2010-12-26 11:45:18 | 舞台はアメリカ

8月27日衛星映画劇場でジョンウエインの「捜索者」

 

 この映画、初期の西部劇(典型的には「駅馬車」)のように、野蛮なインディアン対正義感溢れるヒーロー、そして追いつ追われつの活劇といったものとは少し違う。

しかしアメリカ映画協会が映画生誕100周年を期して行なった人気映画ベスト100では、西部劇部門でナンバーワンに選ばれている。ストリーも勧善懲悪型ではなく、劇的要素もさほどのことの無い地味な映画なのだが、何故ランキングが高いのであろうか。

 

 この映画は冒頭に時代背景として「1868年」と出てくるが、当時の西部はどういう雰囲気だったのか。南北戦争が終わるのが1864年、この年にはサンドクリークの大虐殺(映画で言えば「ソウルジャーブルー」)、1868年にはカスター将軍の第七騎兵隊全滅事件(映画「カスター将軍」など)といった大事件があった。

 この頃になると政府当局や開拓者側、インディアン側もある程度双方に関する知識も積み重なり、何よりも経済的そして人的交流もかなりなものになっている。白人対先住民族の関係も、征服者対野蛮人といった単純なものではなく、第二、第三ラウンドに入りつつある。

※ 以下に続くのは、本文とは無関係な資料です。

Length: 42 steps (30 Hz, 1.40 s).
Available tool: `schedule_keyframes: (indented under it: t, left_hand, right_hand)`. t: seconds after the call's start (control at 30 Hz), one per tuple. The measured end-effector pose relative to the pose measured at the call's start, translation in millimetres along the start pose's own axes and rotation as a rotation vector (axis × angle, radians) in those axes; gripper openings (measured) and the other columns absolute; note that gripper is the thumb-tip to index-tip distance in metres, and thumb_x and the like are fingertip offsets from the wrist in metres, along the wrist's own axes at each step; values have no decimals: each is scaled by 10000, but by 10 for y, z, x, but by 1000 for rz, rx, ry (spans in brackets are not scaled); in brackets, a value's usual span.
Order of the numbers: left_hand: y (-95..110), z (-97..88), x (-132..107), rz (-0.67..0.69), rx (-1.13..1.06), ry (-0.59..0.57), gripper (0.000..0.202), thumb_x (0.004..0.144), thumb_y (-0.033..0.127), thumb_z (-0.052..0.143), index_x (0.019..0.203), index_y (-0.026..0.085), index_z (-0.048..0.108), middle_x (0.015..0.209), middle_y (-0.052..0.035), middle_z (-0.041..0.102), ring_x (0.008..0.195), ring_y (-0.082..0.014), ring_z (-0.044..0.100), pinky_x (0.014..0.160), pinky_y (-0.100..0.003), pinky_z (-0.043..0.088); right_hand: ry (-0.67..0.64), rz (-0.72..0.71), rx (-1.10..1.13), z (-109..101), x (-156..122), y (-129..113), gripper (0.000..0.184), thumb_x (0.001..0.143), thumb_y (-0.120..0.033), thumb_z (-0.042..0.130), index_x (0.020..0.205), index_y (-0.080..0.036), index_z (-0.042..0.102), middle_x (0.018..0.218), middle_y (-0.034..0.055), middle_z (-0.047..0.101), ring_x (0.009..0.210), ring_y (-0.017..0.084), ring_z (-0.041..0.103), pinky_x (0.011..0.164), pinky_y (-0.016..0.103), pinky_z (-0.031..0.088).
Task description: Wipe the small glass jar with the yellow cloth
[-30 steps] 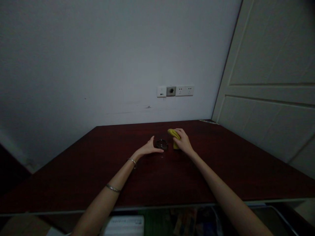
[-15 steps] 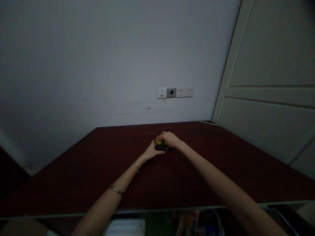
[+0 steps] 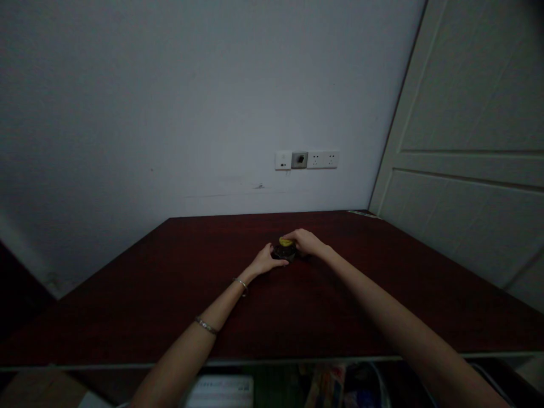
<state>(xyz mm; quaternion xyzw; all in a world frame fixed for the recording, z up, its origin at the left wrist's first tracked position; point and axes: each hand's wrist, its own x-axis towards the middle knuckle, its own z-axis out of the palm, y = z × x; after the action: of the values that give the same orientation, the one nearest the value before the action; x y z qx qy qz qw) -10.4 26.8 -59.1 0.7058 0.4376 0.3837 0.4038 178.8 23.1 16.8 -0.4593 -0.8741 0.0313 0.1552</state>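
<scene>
A small dark, roundish container (image 3: 284, 253) stands on the dark red tabletop. My left hand (image 3: 264, 260) curls around its left side, thumb along the near edge and fingers at the far left. My right hand (image 3: 306, 242) pinches a yellow, rounded piece (image 3: 286, 242) just above the container's far rim. What exactly the yellow piece is cannot be made out. Poor light hides what the dark container has inside.
The tabletop (image 3: 204, 272) reaches back to a pale wall with a row of sockets (image 3: 323, 160). A light panelled door (image 3: 467, 187) borders the right side. Under the front edge lie a white box (image 3: 223, 391) and colourful packets (image 3: 327, 385).
My right hand has moved slightly up and right with the yellow piece, so more of the dark container's top shows. My left hand keeps its hold. The view has shifted a little.
</scene>
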Motion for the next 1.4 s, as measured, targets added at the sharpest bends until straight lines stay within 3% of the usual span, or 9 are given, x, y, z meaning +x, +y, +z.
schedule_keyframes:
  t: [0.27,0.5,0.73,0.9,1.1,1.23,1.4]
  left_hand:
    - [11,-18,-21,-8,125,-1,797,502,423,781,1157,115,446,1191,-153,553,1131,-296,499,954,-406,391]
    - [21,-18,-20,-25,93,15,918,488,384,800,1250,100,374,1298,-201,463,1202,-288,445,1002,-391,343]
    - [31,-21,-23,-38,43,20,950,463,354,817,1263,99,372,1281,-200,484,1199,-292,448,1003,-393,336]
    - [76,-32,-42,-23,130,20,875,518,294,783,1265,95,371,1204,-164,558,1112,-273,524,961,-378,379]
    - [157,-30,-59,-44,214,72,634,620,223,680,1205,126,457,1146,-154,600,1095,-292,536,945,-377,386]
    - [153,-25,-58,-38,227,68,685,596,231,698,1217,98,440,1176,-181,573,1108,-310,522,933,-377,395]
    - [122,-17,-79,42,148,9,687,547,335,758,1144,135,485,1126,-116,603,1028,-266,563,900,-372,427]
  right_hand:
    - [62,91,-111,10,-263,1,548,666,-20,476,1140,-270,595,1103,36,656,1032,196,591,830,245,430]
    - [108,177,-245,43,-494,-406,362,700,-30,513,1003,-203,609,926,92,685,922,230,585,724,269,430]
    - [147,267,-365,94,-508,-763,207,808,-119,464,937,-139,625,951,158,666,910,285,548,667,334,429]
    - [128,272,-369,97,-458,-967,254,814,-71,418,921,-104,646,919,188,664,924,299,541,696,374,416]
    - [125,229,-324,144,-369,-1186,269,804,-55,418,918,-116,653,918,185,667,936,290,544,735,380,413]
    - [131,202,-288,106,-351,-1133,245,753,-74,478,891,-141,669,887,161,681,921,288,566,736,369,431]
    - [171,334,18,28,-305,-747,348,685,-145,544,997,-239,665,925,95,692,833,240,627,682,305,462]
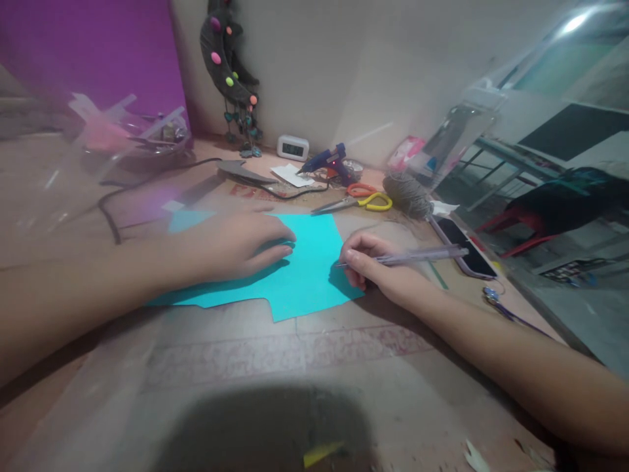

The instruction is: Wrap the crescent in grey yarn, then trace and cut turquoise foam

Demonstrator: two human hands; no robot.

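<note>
A turquoise sheet of paper point(309, 269) with a notched front edge lies flat on the table. My left hand point(246, 242) rests palm down across its left half, fingers stretched out and nothing in them; it hides part of the sheet. At the sheet's right edge, my right hand point(371, 262) pinches a slim, pale pen point(422, 255) between thumb and fingers. The pen's tip points left, close over the paper; whether it touches I cannot tell. Behind the sheet lie scissors point(376, 200) with yellow and orange handles.
Along the back stand a blue glue gun point(324, 160), a small white digital clock point(293, 148) and a ball of grey yarn point(407, 195). A phone point(464, 246) lies near the table's right edge. Clear plastic bags point(132, 131) sit at the left, by a black cord point(111, 219).
</note>
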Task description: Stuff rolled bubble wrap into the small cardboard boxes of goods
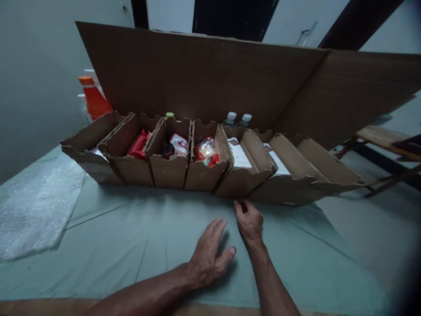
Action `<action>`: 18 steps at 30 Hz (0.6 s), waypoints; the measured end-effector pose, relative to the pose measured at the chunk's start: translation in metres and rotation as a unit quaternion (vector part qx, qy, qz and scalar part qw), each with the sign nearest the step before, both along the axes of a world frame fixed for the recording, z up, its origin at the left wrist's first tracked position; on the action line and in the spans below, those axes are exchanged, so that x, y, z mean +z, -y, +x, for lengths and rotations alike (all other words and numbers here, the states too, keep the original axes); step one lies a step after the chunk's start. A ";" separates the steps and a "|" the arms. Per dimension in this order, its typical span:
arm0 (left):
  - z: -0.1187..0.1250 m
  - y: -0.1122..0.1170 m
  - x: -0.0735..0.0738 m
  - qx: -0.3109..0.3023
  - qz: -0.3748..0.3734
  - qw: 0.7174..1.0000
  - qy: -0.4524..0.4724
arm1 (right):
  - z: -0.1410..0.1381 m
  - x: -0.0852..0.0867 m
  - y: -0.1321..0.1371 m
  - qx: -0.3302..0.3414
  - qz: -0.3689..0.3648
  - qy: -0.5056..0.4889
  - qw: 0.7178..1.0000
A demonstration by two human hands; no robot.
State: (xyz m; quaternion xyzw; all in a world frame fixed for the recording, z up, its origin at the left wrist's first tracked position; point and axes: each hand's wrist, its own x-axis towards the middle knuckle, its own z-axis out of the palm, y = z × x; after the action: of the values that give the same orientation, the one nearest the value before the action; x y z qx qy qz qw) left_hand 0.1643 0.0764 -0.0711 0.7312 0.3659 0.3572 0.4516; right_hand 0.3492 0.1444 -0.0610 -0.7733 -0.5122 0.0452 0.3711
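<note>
My left hand (208, 256) rests palm down on the pale green cloth (125, 245), fingers stretched forward and slightly spread, holding nothing. My right hand (249, 220) lies just ahead of it with its fingers curled in, fingertips close to the base of the row of cardboard bins (171, 173). Whether the right hand pinches anything is hidden. The bins hold red packets (138, 145), wrapped snacks (206, 151) and white cards (239, 154).
A tall cardboard sheet (204, 74) stands behind the bins. Two clear bottles (237, 119) and an orange-capped bottle (94, 98) stand at the back. A bubble-wrap sheet (36, 206) lies at the left. Wooden furniture (381, 140) sits to the right.
</note>
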 end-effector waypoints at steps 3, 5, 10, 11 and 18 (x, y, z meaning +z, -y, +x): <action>0.003 0.001 -0.004 0.006 0.012 1.000 0.007 | 0.002 -0.003 0.004 0.027 0.034 -0.008 0.999; 0.005 0.001 -0.006 0.011 0.020 1.000 0.017 | 0.000 0.001 0.005 0.041 0.060 -0.011 0.997; 0.009 -0.002 -0.001 0.023 0.021 0.998 0.047 | -0.042 0.047 0.005 0.107 0.151 -0.040 0.982; 0.009 -0.003 0.002 0.024 0.020 0.998 0.056 | -0.055 0.062 0.002 0.132 0.168 -0.043 0.976; 0.012 -0.010 0.005 0.051 -0.032 0.992 0.110 | -0.109 0.131 -0.045 0.173 -0.011 0.127 0.977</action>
State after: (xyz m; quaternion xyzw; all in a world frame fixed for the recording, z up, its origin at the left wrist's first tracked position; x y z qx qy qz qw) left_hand 0.1768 0.0861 -0.0659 0.6529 0.3616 0.4461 0.4939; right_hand 0.2401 0.1897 0.0702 -0.6765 -0.6807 0.0157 0.2807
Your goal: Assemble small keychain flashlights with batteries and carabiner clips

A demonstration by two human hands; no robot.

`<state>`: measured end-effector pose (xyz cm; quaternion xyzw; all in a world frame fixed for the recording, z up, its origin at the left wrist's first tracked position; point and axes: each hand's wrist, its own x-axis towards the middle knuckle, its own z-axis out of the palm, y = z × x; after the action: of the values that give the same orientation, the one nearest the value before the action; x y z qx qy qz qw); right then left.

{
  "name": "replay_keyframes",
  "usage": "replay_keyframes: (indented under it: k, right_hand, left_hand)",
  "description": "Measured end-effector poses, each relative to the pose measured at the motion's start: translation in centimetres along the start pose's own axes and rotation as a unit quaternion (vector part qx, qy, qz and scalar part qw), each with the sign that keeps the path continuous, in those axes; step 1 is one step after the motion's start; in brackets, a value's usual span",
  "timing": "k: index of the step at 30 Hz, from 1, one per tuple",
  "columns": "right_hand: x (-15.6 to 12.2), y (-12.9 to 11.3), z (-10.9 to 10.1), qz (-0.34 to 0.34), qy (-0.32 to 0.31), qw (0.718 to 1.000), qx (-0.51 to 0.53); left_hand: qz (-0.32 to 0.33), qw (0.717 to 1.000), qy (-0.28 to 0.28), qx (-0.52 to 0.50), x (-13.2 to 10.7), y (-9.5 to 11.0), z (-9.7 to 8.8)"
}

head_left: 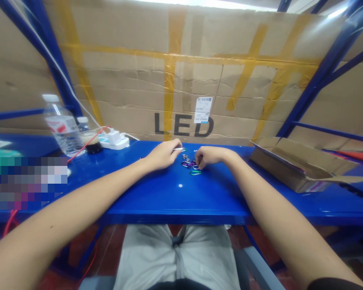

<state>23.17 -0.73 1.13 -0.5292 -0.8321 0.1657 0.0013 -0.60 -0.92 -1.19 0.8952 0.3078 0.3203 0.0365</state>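
Observation:
On the blue table (157, 197), a small group of coloured carabiners (186, 164) lies between my hands, purple ones among them. Small metal rings or clips (185, 157) sit just behind these. My left hand (166, 155) is closed around a thin white stick-like piece (178, 149), and a small green bit (184, 149) shows at its tip. With bent fingers pinched together, my right hand (208, 157) grips a silvery carabiner (195, 167) at the group's right side. A green carabiner (195, 172) lies nearest me, just below those fingertips.
An open cardboard box (296, 169) stands at the right. To the left are a water bottle (62, 127), a dark-liquid bottle (90, 139) and a white power strip (115, 141) with cables. A large cardboard sheet (133, 88) closes off the back. Blue posts rise on both sides.

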Motion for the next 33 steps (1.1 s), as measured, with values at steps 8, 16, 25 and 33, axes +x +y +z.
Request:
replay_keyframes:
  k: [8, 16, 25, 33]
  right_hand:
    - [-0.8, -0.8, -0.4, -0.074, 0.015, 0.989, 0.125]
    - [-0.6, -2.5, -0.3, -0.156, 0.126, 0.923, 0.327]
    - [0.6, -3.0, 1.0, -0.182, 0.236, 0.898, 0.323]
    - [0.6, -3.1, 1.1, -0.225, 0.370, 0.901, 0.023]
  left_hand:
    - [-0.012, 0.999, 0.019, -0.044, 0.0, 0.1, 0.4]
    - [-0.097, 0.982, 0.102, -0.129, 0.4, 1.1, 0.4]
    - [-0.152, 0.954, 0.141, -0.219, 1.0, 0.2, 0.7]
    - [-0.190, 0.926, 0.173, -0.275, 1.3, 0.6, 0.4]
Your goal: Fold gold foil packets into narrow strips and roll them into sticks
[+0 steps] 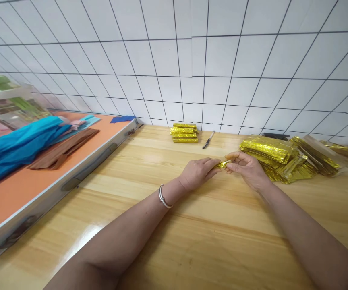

しかしそうはいっても、長年に亘って醸成された敵対意識は容易には抜けない、いやむしろ憎悪が内訌していて小競合いは尽きない。南北戦争後の10年間に陸軍と先住民との衝突は200回にも及ぶという。(そしてアメリカ当局は1890年のサウスダゴタ「ウーンデッド・ニー 」でのスー族との戦いをもって先住民との戦いは目処がついたと発表する。)

 

そう見てくると、この映画の主人公ジョンウェインの言動にはなんともいえぬ時代遅れ、寂寥感が漂うことがわかる。彼に自身の家族がいないこともさることながら、ジェフリーハンター扮する彼の相棒はインディアンとの混血児であるし、彼が捜し求めるナタリーウッド扮する姪っ子はインディアアン部族に味方するまでになっているのだ。

 

 いずれにしても先ほどの西部劇ランキングは現代のアメリカ人の投票によるもので、これがもっと昔、違った時代の投票であれば全く違った結果になっているのではないかと思う。